Using the records below, transcribe word for word the stretch from the line that contains "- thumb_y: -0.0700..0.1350" through the line that contains "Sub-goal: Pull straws", both end lines included, and nothing else.

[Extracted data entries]
- Opening Delimiter -

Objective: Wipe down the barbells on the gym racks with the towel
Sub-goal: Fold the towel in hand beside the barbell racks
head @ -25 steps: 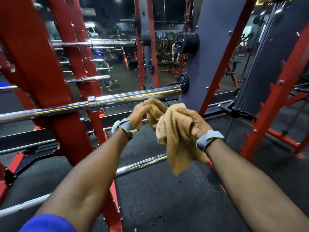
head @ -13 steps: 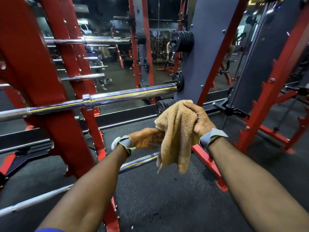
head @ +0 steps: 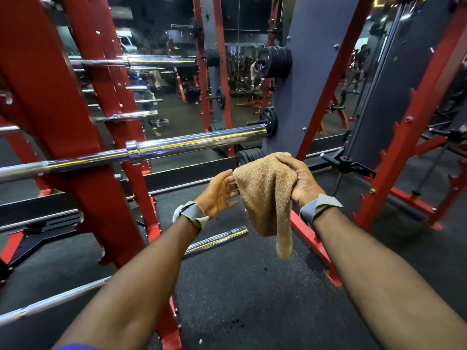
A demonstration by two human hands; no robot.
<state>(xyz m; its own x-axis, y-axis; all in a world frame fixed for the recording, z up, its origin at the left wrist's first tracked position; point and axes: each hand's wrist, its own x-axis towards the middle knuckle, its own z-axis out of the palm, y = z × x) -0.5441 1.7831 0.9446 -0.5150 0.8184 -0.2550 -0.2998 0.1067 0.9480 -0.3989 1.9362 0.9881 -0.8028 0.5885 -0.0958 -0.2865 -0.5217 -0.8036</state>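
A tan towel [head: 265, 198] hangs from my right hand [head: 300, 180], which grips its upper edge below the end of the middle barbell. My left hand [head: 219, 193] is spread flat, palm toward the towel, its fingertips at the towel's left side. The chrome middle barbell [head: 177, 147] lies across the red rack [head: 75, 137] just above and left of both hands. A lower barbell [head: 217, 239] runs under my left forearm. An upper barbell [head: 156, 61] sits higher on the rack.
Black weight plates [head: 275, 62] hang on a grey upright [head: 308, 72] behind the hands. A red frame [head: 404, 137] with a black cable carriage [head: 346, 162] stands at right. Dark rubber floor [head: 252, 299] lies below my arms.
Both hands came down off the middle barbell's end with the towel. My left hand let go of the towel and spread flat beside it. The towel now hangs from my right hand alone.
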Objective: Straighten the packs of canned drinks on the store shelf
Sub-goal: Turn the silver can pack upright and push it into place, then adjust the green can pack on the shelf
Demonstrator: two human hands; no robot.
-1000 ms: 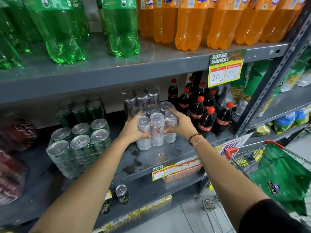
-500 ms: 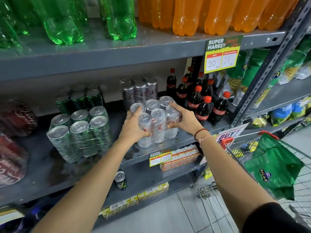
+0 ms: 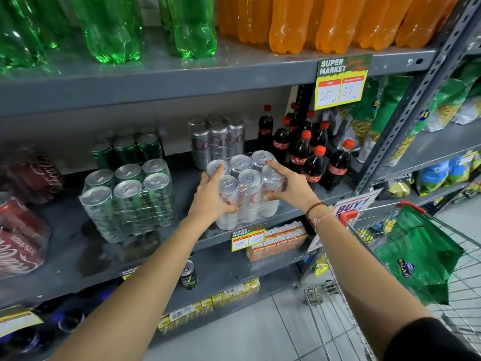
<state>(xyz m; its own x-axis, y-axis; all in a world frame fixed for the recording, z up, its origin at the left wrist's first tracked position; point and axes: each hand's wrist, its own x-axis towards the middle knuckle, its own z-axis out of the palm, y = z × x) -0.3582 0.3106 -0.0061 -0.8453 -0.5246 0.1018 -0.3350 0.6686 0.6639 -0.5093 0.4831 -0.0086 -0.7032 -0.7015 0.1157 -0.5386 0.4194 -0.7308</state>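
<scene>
A shrink-wrapped pack of silver cans (image 3: pixel 247 188) stands at the front edge of the grey middle shelf (image 3: pixel 65 256). My left hand (image 3: pixel 210 201) grips its left side, with the index finger on a can top. On the pack's right side is my right hand (image 3: pixel 291 188), index finger stretched over the back cans. A second silver pack (image 3: pixel 217 142) stands behind it. To the left are a wrapped pack of green cans (image 3: pixel 127 199) and another green pack (image 3: pixel 125 149) behind that. Red cola packs (image 3: pixel 20 230) lie at the far left.
Small cola bottles (image 3: pixel 304 152) stand just right of the silver pack. Green and orange bottles fill the shelf above. A price tag (image 3: pixel 248 239) hangs under the pack. A loose can (image 3: pixel 188 274) and juice cartons (image 3: pixel 276 241) sit on the lower shelf. A cart (image 3: pixel 338 303) with a green bag (image 3: pixel 416 256) stands at right.
Both hands have stayed on the silver pack, which has turned slightly and sits nearer the shelf's front edge. The camera has tilted down a little.
</scene>
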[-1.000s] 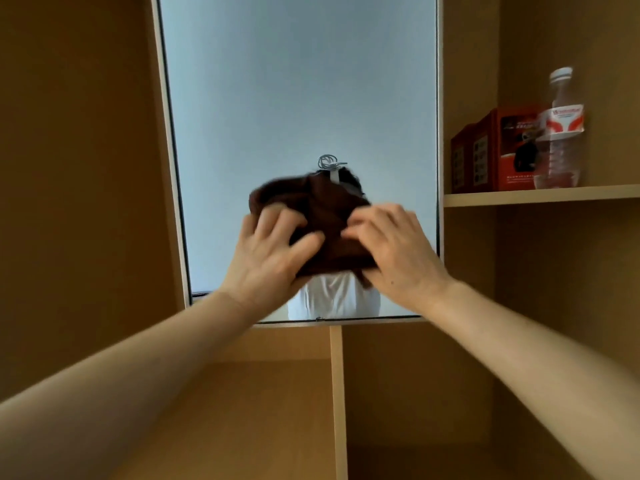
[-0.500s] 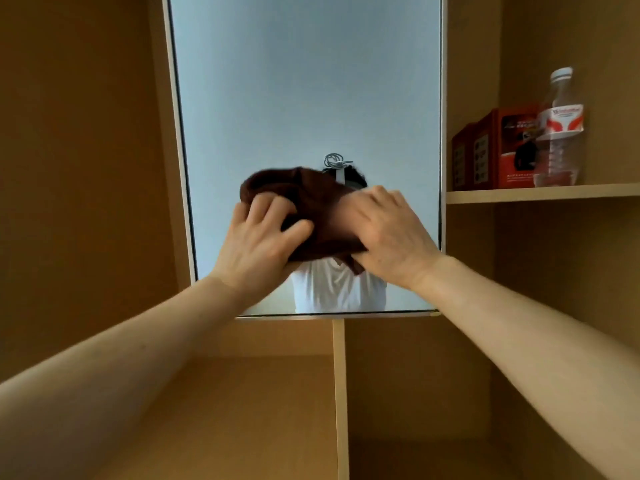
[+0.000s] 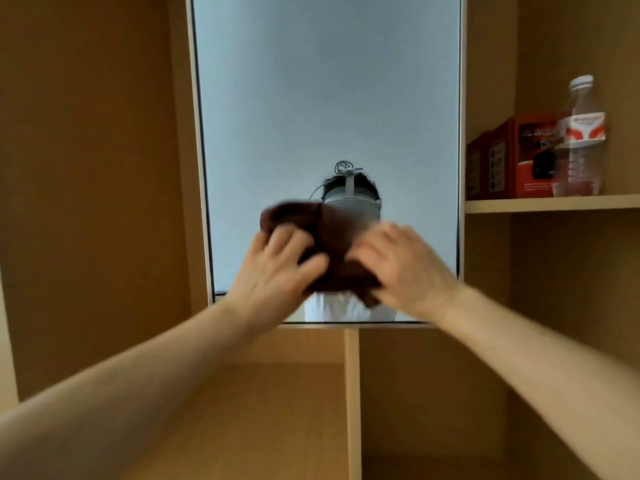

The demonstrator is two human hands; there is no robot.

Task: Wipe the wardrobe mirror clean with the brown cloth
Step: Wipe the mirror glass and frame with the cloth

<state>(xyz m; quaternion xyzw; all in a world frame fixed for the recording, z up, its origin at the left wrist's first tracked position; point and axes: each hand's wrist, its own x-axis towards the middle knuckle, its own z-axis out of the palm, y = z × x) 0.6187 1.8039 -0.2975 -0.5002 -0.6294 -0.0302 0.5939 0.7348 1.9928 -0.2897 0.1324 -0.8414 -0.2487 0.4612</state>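
Two bare forearms reach up from the lower corners and meet at the middle. The left hand (image 3: pixel 277 268) grips the brown cloth (image 3: pixel 332 237), fingers bent over its left part and the thumb pressed in from below. The right hand (image 3: pixel 405 268) lies across the cloth's right edge; motion blur hides whether its fingers curl round the fabric or only press it flat. Bunched between the two sets of fingers, the cloth sits against the lower part of the wardrobe mirror (image 3: pixel 325 98), whose glass stretches well above the fingertips. Below the hands an upright wooden divider (image 3: pixel 352 393) drops from the mirror's bottom edge. Farther right of the right hand's fingers and higher, a shelf (image 3: pixel 550 203) carries a red box (image 3: pixel 516 161) with a clear plastic bottle (image 3: pixel 581 140) in front of it.
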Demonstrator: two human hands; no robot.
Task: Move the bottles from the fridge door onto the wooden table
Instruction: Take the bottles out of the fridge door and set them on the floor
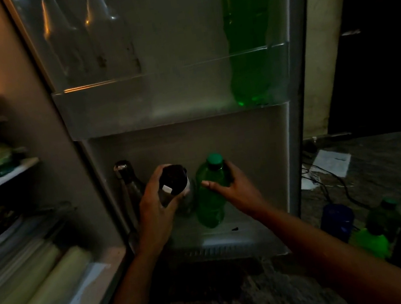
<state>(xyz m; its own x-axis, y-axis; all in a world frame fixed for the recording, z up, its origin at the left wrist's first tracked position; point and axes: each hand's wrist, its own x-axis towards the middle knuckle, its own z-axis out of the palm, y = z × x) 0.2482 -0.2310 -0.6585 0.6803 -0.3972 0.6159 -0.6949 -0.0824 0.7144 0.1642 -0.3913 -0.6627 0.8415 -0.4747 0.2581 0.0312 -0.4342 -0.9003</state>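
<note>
Gripping a dark bottle by its top with the left hand, fingers curled round it, at the lower door shelf. Clasping a green bottle just beside it with the right hand, thumb across the shoulder. Flanked on the left by a steel bottle. Higher up, in the upper door shelf: a large green bottle and clear glass bottles.
</note>
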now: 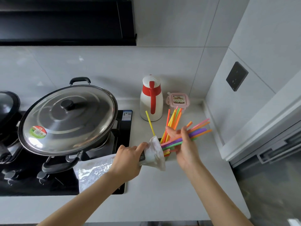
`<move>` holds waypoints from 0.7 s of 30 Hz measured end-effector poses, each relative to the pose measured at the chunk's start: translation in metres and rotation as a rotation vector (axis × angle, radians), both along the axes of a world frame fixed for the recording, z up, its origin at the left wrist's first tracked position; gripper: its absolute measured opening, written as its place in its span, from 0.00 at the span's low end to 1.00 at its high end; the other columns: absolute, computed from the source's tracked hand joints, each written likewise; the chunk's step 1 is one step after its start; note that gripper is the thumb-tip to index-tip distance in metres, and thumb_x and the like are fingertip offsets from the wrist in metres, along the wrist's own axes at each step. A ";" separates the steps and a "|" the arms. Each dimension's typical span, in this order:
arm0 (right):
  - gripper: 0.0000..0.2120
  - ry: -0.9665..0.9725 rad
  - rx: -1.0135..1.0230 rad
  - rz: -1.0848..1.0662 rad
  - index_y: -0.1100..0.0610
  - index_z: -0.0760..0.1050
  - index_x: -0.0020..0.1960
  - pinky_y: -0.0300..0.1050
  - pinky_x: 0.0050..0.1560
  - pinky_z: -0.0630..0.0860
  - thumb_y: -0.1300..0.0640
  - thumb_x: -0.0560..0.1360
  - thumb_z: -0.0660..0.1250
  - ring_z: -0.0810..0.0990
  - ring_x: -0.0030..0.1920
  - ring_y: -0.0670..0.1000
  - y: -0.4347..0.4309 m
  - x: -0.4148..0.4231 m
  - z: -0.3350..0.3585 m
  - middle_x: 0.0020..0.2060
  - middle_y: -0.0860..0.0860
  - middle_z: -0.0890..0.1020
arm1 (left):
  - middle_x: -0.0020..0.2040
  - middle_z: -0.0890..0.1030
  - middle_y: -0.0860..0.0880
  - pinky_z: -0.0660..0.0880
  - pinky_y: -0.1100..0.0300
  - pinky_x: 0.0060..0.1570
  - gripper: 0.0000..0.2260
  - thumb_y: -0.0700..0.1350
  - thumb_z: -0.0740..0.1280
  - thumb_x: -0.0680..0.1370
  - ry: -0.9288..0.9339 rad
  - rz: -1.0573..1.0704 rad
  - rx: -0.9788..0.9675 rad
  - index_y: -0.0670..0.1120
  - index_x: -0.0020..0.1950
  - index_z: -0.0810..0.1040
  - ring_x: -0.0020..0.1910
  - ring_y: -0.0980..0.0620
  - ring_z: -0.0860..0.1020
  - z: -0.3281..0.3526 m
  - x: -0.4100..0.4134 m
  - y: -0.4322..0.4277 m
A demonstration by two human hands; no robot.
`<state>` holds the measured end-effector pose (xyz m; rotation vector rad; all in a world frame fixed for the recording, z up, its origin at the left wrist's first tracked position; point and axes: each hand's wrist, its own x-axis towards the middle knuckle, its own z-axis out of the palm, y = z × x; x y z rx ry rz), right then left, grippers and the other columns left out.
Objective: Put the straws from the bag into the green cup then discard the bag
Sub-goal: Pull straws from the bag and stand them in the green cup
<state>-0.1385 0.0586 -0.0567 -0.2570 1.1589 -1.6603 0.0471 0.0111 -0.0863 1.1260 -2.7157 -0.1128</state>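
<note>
The right hand (184, 144) closes its grip on a bundle of straws (192, 134) lying nearly level, ends in the bag (153, 154) gripped by the left hand (128, 159), cup mostly hidden just below.

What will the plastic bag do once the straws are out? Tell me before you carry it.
The bag, crinkled and sagging behind the left hand, is probably floppy and very light. Its glossy film looks slippery, so pinch it firmly.
</note>
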 end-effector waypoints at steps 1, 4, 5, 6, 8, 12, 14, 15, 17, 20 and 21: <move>0.27 -0.002 -0.038 -0.028 0.55 0.82 0.35 0.47 0.63 0.71 0.48 0.81 0.50 0.79 0.58 0.54 -0.001 -0.007 0.004 0.43 0.51 0.86 | 0.33 0.81 0.51 0.67 0.57 0.32 0.30 0.44 0.73 0.60 -0.013 0.012 -0.003 0.52 0.58 0.64 0.28 0.45 0.78 -0.002 0.004 0.000; 0.22 -0.060 -0.152 -0.201 0.56 0.67 0.32 0.46 0.46 0.77 0.48 0.81 0.52 0.82 0.33 0.49 -0.004 -0.033 0.020 0.24 0.48 0.80 | 0.34 0.82 0.52 0.64 0.59 0.32 0.31 0.45 0.74 0.59 -0.037 0.049 0.007 0.52 0.58 0.65 0.29 0.47 0.79 -0.007 0.017 0.000; 0.20 -0.055 -0.167 -0.258 0.55 0.63 0.32 0.42 0.37 0.76 0.48 0.81 0.53 0.76 0.25 0.47 -0.005 -0.041 0.027 0.20 0.47 0.73 | 0.35 0.82 0.52 0.64 0.59 0.32 0.30 0.45 0.74 0.60 -0.036 0.056 0.014 0.53 0.58 0.65 0.30 0.47 0.79 -0.009 0.021 0.001; 0.21 -0.038 -0.174 -0.305 0.54 0.60 0.31 0.39 0.30 0.72 0.47 0.81 0.54 0.68 0.20 0.46 -0.006 -0.048 0.033 0.18 0.45 0.67 | 0.35 0.82 0.52 0.64 0.59 0.33 0.30 0.45 0.73 0.61 -0.040 0.064 0.023 0.53 0.58 0.64 0.30 0.46 0.79 -0.010 0.025 0.001; 0.22 0.001 -0.192 -0.381 0.53 0.58 0.30 0.37 0.23 0.62 0.45 0.80 0.55 0.58 0.19 0.45 -0.007 -0.061 0.049 0.17 0.45 0.60 | 0.34 0.82 0.52 0.64 0.59 0.34 0.30 0.44 0.74 0.61 -0.056 0.090 0.034 0.53 0.58 0.64 0.30 0.46 0.79 -0.014 0.032 0.001; 0.24 0.098 -0.276 -0.450 0.53 0.56 0.28 0.39 0.24 0.56 0.43 0.78 0.59 0.53 0.21 0.48 -0.009 -0.077 0.073 0.19 0.46 0.57 | 0.34 0.82 0.52 0.63 0.58 0.35 0.31 0.43 0.73 0.62 -0.112 0.142 0.072 0.54 0.60 0.63 0.32 0.47 0.79 -0.021 0.045 0.001; 0.25 0.161 -0.318 -0.428 0.53 0.56 0.27 0.39 0.24 0.56 0.44 0.78 0.59 0.54 0.20 0.48 -0.017 -0.071 0.074 0.18 0.46 0.57 | 0.38 0.82 0.51 0.63 0.58 0.38 0.29 0.44 0.72 0.65 -0.114 0.152 0.069 0.52 0.63 0.65 0.35 0.47 0.79 -0.021 0.048 0.001; 0.25 0.205 -0.320 -0.405 0.52 0.56 0.27 0.39 0.24 0.56 0.45 0.78 0.59 0.55 0.19 0.47 -0.024 -0.065 0.069 0.18 0.46 0.58 | 0.39 0.82 0.51 0.63 0.58 0.38 0.29 0.44 0.71 0.66 -0.109 0.158 0.067 0.52 0.64 0.65 0.37 0.46 0.79 -0.021 0.049 0.001; 0.25 0.320 -0.296 -0.345 0.51 0.57 0.25 0.39 0.23 0.56 0.47 0.78 0.60 0.57 0.18 0.46 -0.038 -0.049 0.051 0.17 0.45 0.59 | 0.41 0.83 0.50 0.62 0.57 0.39 0.28 0.44 0.70 0.67 -0.104 0.170 0.058 0.51 0.65 0.66 0.38 0.46 0.79 -0.020 0.050 0.001; 0.24 0.466 -0.198 -0.234 0.53 0.59 0.26 0.39 0.22 0.57 0.49 0.78 0.61 0.60 0.18 0.45 -0.056 -0.026 0.015 0.17 0.44 0.63 | 0.42 0.82 0.50 0.61 0.57 0.40 0.28 0.44 0.69 0.68 -0.107 0.196 0.051 0.51 0.66 0.65 0.40 0.46 0.79 -0.021 0.053 0.002; 0.23 0.502 -0.148 -0.199 0.54 0.60 0.27 0.38 0.22 0.60 0.50 0.78 0.61 0.62 0.18 0.45 -0.060 -0.020 0.005 0.16 0.44 0.64 | 0.43 0.82 0.50 0.61 0.57 0.40 0.28 0.44 0.68 0.68 -0.105 0.202 0.049 0.51 0.67 0.64 0.41 0.46 0.79 -0.022 0.054 0.002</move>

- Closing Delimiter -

◆ Answer box
  - thumb_y: -0.0700..0.1350
  - thumb_z: -0.0740..0.1280
  - thumb_x: -0.0680..0.1370
  - ry: -0.9288..0.9339 rad
  - rz: -1.0573..1.0704 rad
  - rx: -0.9788..0.9675 rad
  - index_y: -0.0670..0.1120
  - index_x: -0.0020..0.1950
  - index_z: -0.0810..0.1040
  - ring_x: -0.0020..0.1910
  - ring_y: -0.0980..0.0620
  - ring_z: -0.0860..0.1020
  - z: -0.3281..0.3526 m
  - x: -0.4100..0.4134 m
  - y: -0.4322..0.4277 m
A demonstration by two human hands; no robot.
`<state>` holds the measured end-effector pose (xyz m; rotation vector rad; all in a world frame fixed for the recording, z up, its origin at the left wrist's first tracked position; point and axes: each hand's wrist, its own x-axis towards the middle knuckle, its own z-axis out of the palm, y = z × x; x y z rx ry rz), right then left, grippers and the other columns left out.
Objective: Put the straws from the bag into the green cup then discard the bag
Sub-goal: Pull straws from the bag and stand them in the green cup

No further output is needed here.